* _TO DO_:
Give only the number of lines in the data that contain the word "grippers".

Records from a dataset:
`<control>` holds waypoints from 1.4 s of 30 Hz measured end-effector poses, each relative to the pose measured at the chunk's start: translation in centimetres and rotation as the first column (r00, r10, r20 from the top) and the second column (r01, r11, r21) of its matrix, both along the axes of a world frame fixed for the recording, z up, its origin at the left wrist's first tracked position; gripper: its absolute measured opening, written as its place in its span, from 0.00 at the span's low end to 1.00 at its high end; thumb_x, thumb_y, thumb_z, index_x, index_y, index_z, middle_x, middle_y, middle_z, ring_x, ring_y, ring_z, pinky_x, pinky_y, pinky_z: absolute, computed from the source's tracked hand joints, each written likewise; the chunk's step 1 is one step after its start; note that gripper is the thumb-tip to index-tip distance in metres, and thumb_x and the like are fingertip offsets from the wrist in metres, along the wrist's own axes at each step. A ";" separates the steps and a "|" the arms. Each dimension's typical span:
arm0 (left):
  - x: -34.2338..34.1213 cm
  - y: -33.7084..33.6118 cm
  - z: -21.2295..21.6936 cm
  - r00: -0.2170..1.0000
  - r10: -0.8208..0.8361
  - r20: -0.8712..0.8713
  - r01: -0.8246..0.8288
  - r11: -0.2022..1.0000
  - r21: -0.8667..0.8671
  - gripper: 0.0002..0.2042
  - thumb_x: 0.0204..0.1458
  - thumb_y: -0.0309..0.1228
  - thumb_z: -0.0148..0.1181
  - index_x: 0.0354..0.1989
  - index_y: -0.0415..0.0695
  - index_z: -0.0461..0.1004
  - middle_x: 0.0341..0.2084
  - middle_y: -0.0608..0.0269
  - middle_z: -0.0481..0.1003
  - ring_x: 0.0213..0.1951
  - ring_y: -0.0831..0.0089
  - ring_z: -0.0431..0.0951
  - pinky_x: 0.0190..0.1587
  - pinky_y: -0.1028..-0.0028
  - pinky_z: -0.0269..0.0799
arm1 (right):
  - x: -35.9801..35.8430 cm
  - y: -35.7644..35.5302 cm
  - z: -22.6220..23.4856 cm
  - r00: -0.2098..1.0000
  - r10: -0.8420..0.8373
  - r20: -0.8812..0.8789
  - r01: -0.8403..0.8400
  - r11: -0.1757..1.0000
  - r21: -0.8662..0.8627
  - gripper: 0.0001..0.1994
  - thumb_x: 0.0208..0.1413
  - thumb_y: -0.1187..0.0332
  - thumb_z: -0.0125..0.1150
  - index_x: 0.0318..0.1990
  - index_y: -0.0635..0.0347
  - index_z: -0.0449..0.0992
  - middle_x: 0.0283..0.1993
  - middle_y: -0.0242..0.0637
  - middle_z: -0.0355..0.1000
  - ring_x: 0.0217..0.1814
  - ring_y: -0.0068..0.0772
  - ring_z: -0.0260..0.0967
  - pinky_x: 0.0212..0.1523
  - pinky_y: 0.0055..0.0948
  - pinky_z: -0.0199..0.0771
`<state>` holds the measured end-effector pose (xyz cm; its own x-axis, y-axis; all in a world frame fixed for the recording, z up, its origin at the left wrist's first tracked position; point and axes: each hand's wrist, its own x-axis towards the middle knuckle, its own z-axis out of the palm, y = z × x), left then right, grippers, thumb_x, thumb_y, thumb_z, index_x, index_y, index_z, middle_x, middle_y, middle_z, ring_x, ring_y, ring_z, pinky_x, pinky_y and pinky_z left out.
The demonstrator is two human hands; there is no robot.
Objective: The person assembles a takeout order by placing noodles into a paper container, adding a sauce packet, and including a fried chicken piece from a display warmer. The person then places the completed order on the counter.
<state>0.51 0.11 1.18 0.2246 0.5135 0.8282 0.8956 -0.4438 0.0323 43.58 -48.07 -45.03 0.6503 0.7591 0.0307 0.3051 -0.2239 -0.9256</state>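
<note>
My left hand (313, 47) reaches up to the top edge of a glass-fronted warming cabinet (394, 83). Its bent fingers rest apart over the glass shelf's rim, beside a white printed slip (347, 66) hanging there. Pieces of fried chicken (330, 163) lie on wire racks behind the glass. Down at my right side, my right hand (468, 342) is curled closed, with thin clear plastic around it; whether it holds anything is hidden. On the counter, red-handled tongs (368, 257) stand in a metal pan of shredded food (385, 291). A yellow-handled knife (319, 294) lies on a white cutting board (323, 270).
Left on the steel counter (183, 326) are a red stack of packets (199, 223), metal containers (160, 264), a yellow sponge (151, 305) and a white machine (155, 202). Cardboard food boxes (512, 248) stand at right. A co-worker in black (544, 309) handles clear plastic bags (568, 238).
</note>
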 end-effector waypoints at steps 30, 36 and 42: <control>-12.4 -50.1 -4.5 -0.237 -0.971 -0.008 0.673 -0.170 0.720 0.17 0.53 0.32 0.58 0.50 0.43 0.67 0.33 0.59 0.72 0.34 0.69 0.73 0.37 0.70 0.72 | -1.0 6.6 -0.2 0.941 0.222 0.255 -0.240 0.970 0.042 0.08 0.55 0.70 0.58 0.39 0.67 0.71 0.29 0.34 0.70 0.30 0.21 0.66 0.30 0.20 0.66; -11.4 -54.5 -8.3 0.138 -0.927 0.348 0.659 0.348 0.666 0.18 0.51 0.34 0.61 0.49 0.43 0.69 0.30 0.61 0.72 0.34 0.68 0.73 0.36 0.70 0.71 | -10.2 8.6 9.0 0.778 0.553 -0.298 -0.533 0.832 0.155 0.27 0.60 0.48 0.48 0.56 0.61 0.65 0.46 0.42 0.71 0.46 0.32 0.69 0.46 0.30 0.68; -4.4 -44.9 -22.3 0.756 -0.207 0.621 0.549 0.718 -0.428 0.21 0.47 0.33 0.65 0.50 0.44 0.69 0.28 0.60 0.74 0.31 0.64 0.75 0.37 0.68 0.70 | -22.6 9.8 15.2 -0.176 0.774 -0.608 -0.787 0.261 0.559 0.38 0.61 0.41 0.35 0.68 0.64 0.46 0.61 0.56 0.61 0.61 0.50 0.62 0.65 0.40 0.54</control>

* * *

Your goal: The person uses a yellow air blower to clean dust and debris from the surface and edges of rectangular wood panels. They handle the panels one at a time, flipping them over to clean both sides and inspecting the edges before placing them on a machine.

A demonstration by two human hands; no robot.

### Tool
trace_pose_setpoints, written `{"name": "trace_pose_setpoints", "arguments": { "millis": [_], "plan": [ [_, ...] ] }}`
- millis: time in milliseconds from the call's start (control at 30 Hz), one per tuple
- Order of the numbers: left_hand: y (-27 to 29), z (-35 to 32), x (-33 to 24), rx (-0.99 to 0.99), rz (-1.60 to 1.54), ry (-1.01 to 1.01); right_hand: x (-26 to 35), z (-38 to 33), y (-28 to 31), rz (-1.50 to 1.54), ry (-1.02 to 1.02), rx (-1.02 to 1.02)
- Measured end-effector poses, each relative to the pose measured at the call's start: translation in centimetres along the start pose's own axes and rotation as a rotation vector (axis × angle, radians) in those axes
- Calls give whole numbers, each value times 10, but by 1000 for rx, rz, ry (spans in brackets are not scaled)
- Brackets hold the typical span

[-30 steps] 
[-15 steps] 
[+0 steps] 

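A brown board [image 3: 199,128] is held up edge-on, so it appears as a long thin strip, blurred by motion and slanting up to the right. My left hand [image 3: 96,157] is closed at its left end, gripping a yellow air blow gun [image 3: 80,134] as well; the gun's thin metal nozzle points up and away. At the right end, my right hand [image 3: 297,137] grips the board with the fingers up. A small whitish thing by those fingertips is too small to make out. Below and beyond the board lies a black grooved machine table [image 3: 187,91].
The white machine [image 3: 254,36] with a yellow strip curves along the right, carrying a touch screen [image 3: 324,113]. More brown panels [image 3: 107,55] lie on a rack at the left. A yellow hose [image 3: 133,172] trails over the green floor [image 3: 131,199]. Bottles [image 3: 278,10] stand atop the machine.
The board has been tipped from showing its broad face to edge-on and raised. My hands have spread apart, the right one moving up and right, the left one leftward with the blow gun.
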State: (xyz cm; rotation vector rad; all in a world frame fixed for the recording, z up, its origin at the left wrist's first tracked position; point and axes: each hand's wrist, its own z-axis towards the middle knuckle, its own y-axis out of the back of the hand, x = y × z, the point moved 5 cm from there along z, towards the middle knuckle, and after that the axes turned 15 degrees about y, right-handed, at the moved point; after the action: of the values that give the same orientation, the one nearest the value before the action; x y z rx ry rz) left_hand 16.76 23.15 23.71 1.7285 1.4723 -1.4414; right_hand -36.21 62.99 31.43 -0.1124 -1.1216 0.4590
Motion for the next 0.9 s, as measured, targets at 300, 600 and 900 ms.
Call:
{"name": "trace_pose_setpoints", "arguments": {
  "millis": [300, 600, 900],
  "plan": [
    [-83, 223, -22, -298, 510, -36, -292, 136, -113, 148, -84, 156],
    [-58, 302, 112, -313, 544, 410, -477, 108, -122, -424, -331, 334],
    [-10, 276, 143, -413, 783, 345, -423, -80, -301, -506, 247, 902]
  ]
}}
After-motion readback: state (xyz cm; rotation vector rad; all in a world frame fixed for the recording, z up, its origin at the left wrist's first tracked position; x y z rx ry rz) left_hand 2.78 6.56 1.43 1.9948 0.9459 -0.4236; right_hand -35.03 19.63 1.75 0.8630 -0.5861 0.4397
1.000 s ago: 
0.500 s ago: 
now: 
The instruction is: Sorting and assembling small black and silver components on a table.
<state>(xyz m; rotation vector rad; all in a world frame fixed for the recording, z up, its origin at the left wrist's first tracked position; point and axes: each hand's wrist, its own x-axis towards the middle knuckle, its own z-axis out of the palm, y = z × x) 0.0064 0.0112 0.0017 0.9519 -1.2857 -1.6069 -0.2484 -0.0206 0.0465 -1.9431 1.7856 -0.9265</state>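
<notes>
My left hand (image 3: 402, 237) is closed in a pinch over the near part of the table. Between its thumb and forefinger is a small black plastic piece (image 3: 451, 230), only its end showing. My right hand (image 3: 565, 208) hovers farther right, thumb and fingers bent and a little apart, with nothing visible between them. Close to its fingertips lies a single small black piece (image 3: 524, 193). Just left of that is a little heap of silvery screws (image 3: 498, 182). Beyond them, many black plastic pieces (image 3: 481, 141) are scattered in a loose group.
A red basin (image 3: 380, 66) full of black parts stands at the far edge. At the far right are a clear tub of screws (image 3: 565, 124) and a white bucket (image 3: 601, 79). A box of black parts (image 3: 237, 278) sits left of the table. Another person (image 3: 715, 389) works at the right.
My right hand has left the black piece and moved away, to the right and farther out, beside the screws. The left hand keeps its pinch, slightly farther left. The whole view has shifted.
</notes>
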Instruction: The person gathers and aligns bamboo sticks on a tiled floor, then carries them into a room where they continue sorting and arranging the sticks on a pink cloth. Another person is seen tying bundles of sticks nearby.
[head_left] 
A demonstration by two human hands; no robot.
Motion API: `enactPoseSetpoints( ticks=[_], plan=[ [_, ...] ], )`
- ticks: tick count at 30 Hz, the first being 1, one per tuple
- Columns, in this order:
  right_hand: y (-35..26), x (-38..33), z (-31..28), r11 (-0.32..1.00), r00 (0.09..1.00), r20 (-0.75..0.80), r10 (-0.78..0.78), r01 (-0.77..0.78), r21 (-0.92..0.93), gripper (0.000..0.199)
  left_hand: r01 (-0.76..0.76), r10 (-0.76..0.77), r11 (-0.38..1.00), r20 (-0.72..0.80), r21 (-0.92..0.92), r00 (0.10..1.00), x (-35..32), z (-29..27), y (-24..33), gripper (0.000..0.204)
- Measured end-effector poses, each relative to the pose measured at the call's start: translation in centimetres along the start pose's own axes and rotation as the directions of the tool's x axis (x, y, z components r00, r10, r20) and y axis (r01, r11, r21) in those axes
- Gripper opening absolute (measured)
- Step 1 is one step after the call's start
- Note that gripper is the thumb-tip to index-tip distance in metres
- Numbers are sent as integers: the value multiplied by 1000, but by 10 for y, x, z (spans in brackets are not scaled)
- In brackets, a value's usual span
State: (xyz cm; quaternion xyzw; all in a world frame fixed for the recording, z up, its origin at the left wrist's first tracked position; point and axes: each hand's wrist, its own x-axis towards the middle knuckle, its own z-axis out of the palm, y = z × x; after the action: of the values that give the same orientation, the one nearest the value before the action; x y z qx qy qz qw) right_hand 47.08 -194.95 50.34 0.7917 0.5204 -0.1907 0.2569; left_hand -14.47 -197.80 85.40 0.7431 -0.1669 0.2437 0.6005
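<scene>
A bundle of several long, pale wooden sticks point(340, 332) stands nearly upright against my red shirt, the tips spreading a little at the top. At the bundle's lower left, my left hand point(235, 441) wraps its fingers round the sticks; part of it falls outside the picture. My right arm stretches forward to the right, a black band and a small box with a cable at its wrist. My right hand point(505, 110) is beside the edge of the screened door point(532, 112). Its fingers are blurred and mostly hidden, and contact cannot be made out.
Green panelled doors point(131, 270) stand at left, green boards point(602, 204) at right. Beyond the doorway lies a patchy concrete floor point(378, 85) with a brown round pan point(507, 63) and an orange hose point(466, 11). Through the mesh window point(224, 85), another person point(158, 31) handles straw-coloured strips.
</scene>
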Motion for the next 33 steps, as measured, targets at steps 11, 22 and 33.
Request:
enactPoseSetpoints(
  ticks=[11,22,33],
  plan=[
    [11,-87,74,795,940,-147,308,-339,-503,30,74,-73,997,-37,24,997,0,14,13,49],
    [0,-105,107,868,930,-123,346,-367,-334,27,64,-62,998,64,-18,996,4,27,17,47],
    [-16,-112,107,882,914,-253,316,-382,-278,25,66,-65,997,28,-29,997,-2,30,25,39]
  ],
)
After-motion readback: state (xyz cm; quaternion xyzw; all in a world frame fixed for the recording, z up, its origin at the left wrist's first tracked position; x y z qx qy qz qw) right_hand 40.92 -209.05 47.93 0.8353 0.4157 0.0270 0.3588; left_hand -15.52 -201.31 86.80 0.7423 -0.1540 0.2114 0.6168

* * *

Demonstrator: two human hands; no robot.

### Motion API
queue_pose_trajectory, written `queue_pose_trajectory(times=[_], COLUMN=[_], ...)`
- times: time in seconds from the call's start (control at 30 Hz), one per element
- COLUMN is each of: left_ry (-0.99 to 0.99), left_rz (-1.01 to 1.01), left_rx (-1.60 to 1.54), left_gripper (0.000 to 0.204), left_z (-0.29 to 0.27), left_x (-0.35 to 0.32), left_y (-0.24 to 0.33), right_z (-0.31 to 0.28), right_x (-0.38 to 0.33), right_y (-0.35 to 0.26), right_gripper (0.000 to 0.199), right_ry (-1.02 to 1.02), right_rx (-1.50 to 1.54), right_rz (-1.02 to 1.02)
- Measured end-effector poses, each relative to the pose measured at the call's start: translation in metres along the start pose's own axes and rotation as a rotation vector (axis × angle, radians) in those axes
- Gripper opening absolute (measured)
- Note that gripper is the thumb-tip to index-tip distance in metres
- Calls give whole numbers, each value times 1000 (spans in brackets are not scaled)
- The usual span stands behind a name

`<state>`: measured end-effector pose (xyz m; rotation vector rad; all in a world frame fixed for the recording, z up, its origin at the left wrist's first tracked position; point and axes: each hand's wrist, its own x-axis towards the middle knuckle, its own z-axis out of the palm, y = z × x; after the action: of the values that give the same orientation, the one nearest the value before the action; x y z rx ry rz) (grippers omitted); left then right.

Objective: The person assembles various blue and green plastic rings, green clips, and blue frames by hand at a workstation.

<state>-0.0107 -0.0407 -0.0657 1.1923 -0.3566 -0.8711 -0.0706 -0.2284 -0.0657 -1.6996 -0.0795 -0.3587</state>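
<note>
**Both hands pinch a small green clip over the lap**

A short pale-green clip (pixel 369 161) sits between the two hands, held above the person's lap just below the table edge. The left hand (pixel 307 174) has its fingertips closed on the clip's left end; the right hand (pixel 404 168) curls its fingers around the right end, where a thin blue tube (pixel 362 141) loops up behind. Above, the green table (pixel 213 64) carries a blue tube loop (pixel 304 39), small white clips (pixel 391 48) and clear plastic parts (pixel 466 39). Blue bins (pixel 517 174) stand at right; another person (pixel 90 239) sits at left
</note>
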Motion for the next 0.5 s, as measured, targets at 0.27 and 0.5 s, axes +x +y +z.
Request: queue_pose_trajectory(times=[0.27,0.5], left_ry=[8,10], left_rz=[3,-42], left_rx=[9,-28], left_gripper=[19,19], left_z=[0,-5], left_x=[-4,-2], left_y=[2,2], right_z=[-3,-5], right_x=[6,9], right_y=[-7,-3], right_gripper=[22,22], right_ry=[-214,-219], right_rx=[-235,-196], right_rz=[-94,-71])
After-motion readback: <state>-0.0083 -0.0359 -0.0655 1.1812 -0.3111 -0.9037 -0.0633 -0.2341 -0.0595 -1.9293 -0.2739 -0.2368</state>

* _TASK RESPONSE_:
2